= 71st Infantry Division (France) =

The 71st Infantry Division (71e Division d'Infanterie, 71e DI) was a French Army formation during both World War I and World War II.

==World War 1==
The 71st Infantry Division was mobilised on the outbreak of war. It included the 217th, 221st, 309th, 349th, 358th, and 370th Infantry Regiments. The division served in the Alsace, Verdun and Lorraine sectors during the first half of the war. It took part in the Battle of Verdun in 1916, and the fighting in Flanders in May to June 1918, (including the Second Battle of the Marne), and then in the French army's advance on the Aisne front in the autumn of 1918 (the Meuse-Argonne Offensive).

During the first part of the war, it was not attached to a particular Corps, but from June 1917 to the end of the war, it was part of the French XXXVIII Corps.

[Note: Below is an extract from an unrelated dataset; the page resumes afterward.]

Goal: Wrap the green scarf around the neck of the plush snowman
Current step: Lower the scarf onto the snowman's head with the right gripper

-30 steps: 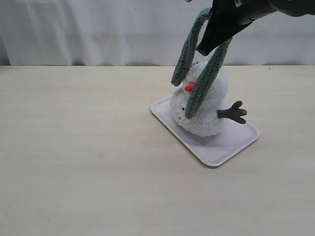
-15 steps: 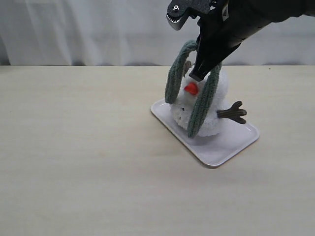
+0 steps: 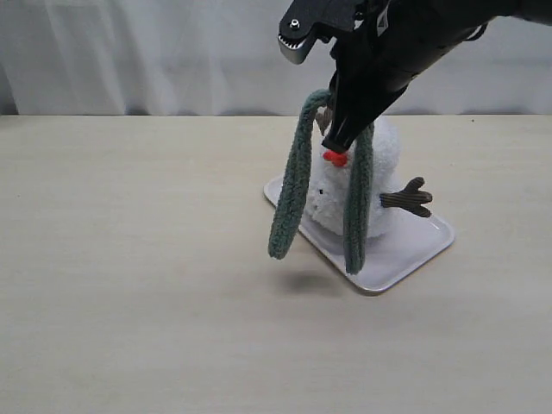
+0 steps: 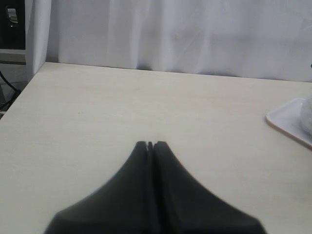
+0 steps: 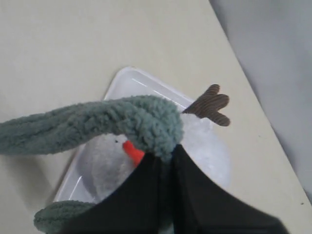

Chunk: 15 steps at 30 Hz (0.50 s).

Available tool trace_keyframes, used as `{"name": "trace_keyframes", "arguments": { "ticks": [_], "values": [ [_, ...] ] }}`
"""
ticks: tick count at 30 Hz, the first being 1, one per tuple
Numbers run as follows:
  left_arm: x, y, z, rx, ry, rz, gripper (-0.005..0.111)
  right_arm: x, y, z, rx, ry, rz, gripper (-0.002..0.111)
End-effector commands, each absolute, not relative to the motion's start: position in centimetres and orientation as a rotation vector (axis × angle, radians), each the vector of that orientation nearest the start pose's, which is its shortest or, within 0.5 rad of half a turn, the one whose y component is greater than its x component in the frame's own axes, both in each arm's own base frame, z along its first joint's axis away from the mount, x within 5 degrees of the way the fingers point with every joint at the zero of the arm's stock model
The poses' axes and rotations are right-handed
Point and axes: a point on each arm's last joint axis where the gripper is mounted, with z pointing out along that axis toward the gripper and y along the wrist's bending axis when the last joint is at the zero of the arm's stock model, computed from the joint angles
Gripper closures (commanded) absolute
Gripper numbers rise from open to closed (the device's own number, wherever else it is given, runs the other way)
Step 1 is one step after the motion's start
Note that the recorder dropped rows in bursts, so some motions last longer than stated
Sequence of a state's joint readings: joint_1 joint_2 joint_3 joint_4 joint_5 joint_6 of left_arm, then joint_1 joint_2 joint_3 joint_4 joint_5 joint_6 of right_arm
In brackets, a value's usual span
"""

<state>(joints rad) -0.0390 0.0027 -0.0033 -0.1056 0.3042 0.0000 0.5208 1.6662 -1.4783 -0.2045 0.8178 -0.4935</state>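
Pale wooden surface point(image 3: 129, 302), white curtain point(image 3: 129, 52) behind. Long grey-green ribbed knitted scarf point(image 3: 293, 190): soft, light, limp; judged best pinched mid-length. It hung doubled from the right gripper point(image 3: 331, 142), clamped on its middle, before the fluffy white plush snowman point(image 3: 384, 155) on a white tray point(image 3: 405, 250), right of centre. Left gripper point(image 4: 150, 145) was pressed together, empty. Scarf ends hung lower than half a second before.

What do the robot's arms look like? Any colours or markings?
Matte black throughout. The right arm is chunky, with a grey block bearing a round screw, narrowing to long tapered jaws. The left gripper shows two smooth black wedge-shaped jaws.
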Motion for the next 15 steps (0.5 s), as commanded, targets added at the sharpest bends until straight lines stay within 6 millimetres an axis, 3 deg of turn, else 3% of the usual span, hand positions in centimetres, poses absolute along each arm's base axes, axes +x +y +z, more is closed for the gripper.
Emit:
{"name": "trace_keyframes", "arguments": {
  "ticks": [1, 8, 11, 15],
  "values": [
    [5.4, -0.5, 18.6, -0.026, 1.787, -0.135, 0.107, 33.7, 16.8, 33.3, -1.211, 2.100, -0.309, 0.104],
    [5.4, -0.5, 18.6, -0.026, 1.787, -0.135, 0.107, 36.6, 15.5, 30.8, -1.094, 2.144, -0.408, 0.104],
    [5.4, -0.5, 18.6, -0.026, 1.787, -0.135, 0.107, 37.8, 15.0, 30.4, -0.969, 2.137, -0.438, 0.104],
    [5.4, -0.5, 18.6, -0.026, 1.787, -0.135, 0.107, 38.4, 14.9, 30.1, -0.964, 2.102, -0.494, 0.104]
  ]
}}
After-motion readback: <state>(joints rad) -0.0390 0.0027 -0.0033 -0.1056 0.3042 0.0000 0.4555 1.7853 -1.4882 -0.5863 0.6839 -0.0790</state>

At various times, it was part of the French First Army, French Second Army, French Fourth Army, French Fifth Army, D.A.L., D.A.N. (Northern Army Detachment), D.A.V. and GQGA.

==World War 2==
The 71st Infantry Division was a "B" reserve division, a third-line formation with few regular soldiers on strength and older equipment. The division was mainly formed from Parisian reservists.

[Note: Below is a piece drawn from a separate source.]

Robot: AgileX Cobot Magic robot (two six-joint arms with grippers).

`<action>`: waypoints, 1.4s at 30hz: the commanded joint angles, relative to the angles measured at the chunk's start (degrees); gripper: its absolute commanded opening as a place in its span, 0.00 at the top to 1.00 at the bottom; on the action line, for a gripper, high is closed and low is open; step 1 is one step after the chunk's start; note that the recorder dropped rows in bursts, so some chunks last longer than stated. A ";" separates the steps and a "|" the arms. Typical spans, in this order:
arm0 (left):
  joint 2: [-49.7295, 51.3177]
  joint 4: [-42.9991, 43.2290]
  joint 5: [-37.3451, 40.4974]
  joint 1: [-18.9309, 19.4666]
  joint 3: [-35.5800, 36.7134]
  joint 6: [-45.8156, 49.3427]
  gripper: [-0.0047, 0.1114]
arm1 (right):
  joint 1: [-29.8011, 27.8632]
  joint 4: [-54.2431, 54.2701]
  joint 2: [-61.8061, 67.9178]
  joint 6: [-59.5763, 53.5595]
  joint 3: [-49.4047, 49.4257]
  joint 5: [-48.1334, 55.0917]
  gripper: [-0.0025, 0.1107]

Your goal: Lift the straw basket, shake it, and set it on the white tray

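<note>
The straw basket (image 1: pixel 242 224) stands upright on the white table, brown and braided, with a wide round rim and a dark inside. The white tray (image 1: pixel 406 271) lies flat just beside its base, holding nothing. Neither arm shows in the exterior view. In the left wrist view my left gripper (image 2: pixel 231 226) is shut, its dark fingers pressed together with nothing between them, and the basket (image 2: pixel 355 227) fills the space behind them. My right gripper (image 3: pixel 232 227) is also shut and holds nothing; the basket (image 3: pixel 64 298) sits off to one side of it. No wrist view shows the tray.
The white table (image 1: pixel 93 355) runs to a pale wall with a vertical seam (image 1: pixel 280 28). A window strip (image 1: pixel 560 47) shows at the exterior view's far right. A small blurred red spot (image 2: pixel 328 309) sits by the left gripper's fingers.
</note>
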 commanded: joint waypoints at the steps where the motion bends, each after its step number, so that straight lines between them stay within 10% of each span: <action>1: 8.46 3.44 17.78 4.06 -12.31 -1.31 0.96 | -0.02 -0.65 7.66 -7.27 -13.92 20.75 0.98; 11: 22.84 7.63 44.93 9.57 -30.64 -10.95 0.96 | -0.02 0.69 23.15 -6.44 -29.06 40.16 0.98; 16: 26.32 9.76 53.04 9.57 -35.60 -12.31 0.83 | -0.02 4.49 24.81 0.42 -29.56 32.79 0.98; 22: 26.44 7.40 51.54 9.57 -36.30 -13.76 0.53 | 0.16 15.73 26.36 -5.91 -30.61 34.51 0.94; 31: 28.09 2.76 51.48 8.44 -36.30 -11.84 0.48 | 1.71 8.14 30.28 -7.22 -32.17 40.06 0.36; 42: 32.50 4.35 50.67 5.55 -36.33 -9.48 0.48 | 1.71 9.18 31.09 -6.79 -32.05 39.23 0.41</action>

During the Battle of France, the Division contained the following units:
- 120th Infantry Regiment
- 205th Infantry Regiment
- 246th Infantry Regiment
- 60th Reconnaissance Battalion
- 38th Artillery Regiment

The division served on the Meuse sector, under the command of the French X Corps, part of the French 2nd Army. During the early phase of the Battle of France, the 71st Division took an active part in the Second battle of Sedan and was subsequently largely destroyed by General Heinz Guderian's XIX Army Corps, in the fighting along the Meuse between 14 May and 17 May 1940 in The Battle of Stonne-Oches.

The division was disbanded on 21 May 1940 and the remaining forces were combined with the survivors of the 55th Infantry Division to form the 59th Light Infantry Division.